Raphaël s’installa à côté de Loïc.

— Difficile de savoir par quoi commencer…
— Si tu veux, tu peux répondre à mes questions : c’est quoi ces bandages que je vois constamment sur ton avant-bras, pourquoi tu t’es décidé aujourd’hui à suivre cet abruti de Luc, comment tu te sens maintenant ?
— Stop ! Ça fait déjà pas mal. Il entreprit d’enlever les bandages et offrit aux yeux de Loïc un avant-bras meurtri, les lacérations étaient encore rouges et gonflées. Loïc écarquilla les yeux, ébranlé devant la cruauté du geste de Raphaël. Oui, je me scarifie, d’habitude c’est juste ce trait-là, c’est la marque du serment de sang que Renan et moi avions fait tous les deux. Les autres datent de cette nuit. Dans mon rêve, il m’a accusé d’être responsable de sa mort et m’a affirmé qu’il t’arriverait la même chose si tu restais en ma compagnie. Il m’a demandé de le rejoindre. Je n’ai pas eu ce courage…
— Se donner la mort est une lâcheté, pas du courage. Dans certaines conditions, vivre demande bien plus de force d’âme. Si je comprends bien, tu te punis de la mort de ton ami en ravivant la marque. Ça date de combien de temps déjà ?
— Cinq ans.
— Comment il est mort ?
— Deux jours après notre serment, on lui a diagnostiqué une leucémie. Elle était dans un état avancé. Les derniers mois de sa vie, je ne l’ai pas quitté. Je l’ai accompagné dans ses souffrances, mon âme était torturée de savoir que je ne pouvais rien faire de plus. J’étais à ses côtés lorsqu’il a quitté ce monde. Je l’ai vu rendre l’âme, j’ai senti sa main me lâcher. Après sa mort, tu peux imaginer le désespoir. Une torture continuelle. C’est lorsqu’il parle en son nom que l’homme est le moinslui-même. Donnez-lui un masque et il vous dira la vérité. C’est en lisant une œuvre d’Oscar Wilde que j’ai eu envie que mon image soit en adéquation avec ce que je vis en moi.
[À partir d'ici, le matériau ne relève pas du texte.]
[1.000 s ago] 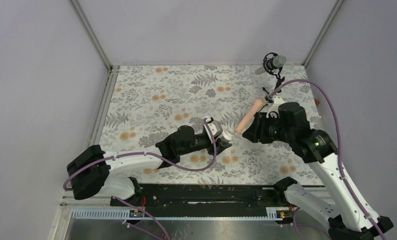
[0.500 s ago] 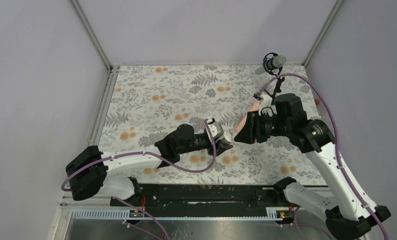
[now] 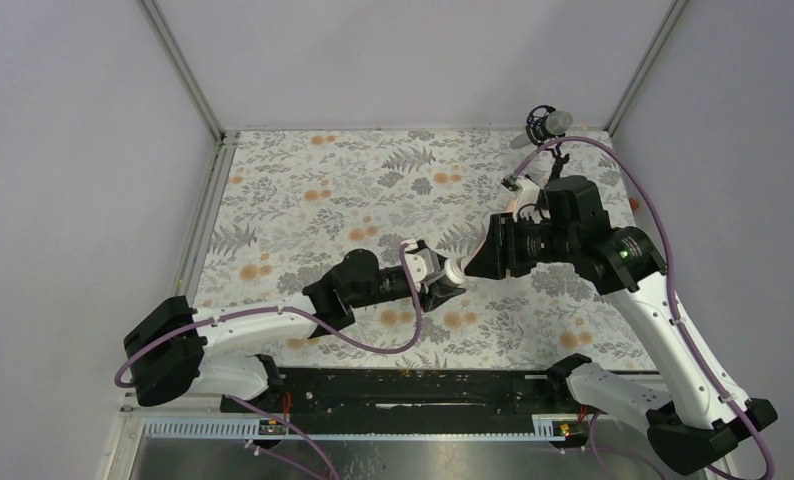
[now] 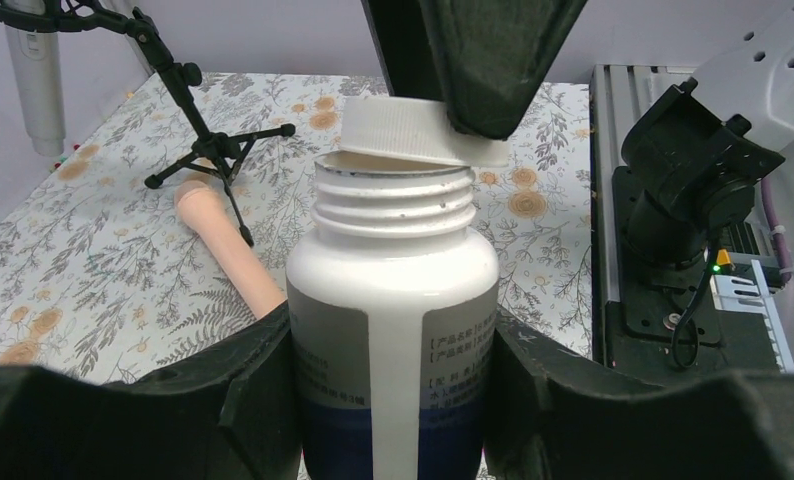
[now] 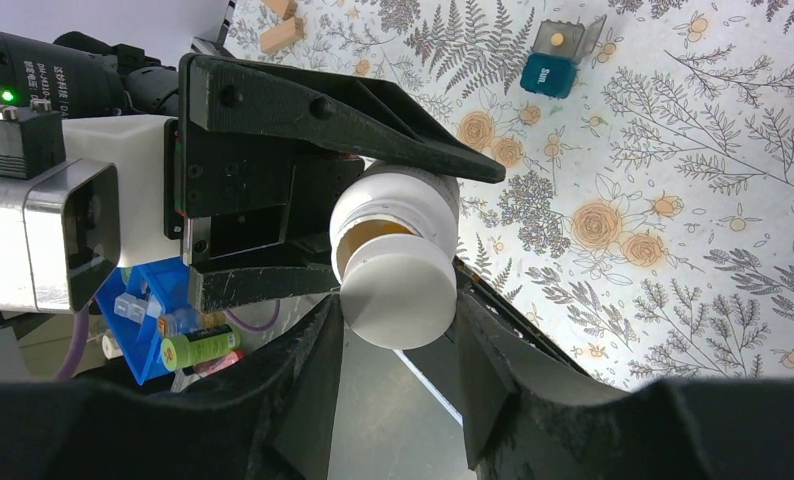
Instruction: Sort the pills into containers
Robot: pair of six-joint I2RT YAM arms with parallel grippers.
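Note:
My left gripper (image 4: 393, 345) is shut on the white bottle (image 4: 393, 260) with the dark blue label, gripping its body on both sides. The bottle's white cap (image 4: 413, 130) sits tilted over the threaded neck, leaving a gap at one side. My right gripper (image 5: 398, 305) is shut on that cap (image 5: 398, 290), and the bottle mouth (image 5: 368, 235) shows open behind it. The top view has both grippers meeting over the mat's middle, at the bottle (image 3: 455, 270). The teal box (image 5: 548, 72) stands on the mat, its clear lid up. Small tan pieces (image 5: 278, 35) lie farther off; whether they are pills I cannot tell.
The black microphone on its tripod (image 3: 545, 125) stands at the far right of the floral mat (image 3: 303, 200). A peach cylinder (image 4: 228, 245) lies by the tripod legs (image 4: 218, 150). The black rail (image 3: 413, 385) runs along the near edge.
My right arm has swung its wrist left, closing in on the bottle and covering the peach cylinder in the top view. The left gripper has shifted slightly nearer with the bottle.

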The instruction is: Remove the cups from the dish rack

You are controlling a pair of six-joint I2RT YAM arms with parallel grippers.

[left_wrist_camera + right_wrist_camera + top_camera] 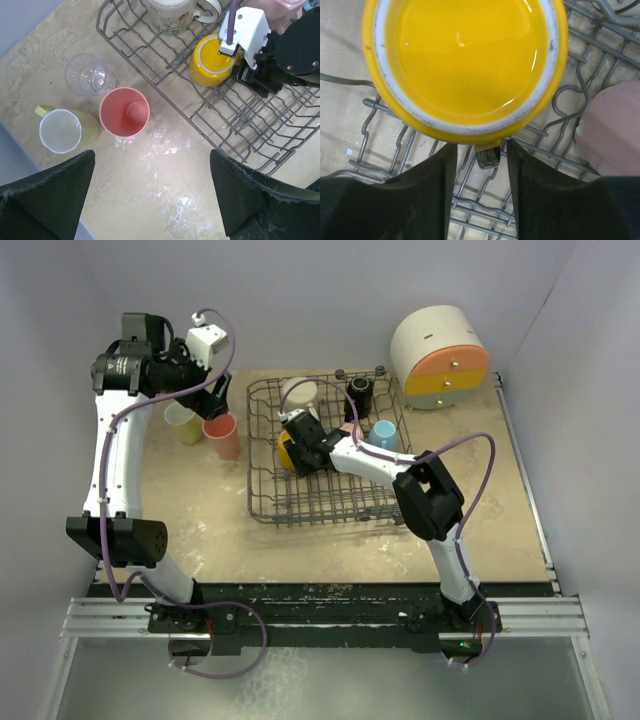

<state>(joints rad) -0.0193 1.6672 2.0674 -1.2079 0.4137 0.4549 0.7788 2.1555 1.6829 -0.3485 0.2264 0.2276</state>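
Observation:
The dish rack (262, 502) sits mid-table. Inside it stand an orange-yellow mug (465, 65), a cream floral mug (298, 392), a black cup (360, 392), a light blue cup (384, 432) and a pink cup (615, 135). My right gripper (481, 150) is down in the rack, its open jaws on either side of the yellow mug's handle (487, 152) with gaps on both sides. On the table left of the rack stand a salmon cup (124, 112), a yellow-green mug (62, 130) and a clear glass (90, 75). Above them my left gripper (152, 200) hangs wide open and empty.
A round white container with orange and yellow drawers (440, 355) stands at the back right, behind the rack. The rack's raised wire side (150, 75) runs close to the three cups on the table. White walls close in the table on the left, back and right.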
Alors, naturellement, le noir s’est imposé, couleur du deuil. Et puis, l’élégance a suivi. Mes tenues sont devenues de plus en plus raffinées, élaborées, car la tristesse doit être sublimée, j’ai voulu la rendre belle et ainsi elle est devenue plus acceptable. Et puis, je suis admiratif des écrits de Baudelaire, Wilde, Poe, et tout ce qui prône la supériorité des sentiments et de la passion. Je retrouve tout ce que je ressens. Renan est toujours présent. Nos âmes restent liées à travers le temps, à travers la mort.
— Et pourquoi est-ce que tu fuies les autres ?
— Parce que je suis écœuré par l’hypocrisie générale des hommes entre eux, donc, je prends de la distance. Pour moi, les hommes se voilent la face, tout le monde souffre, mais beaucoup refoulent leurs peurs, les gothiques nous nous inspirons de ces angoisses en les magnifiant. Tu sais, être gothique, c’est d’abord en soi, c’est un état d’esprit, on ne se fait pas gothique, on l’est ou pas. Les vêtements, les accessoires, tout ça vient après, tout ça exprime ce qu’on est déjà.
— Je suis admiratif. J’adore tes tenues, ton maquillage, ton allure, tu parais supérieur à tout le monde, mais tu l’es, en quelque sorte. Tu es profond, raffiné, tu aimes les belles choses, Mozart, Baudelaire et tu l’assumes ! Tu es hors norme. Toi au moins, tu as quelque chose à dire par ton apparence. Tu fais face à tes sentiments. Mais je ne suis pas d’accord quand tu mets tout le monde dans le même panier. Il y a des tas de gens intéressants, même s’ils ne partagent pas ton avis. C’est une grande richesse de connaître les autres.
— Je ne suis pas prêt.
— Et avec moi ?

Il prit un moment pour observer Loïc, puis dans un sourire il répondit :

— Avec toi, je n’ai pas eu le choix… Et c’est bien ainsi. Mais j’ai peur, Loïc. Je suis quelqu’un de passionné. Je ne sais pas aimer normalement. Je sais que je m’attache à toi et j’ai en même temps très peur qu’il t’arrive quelque chose.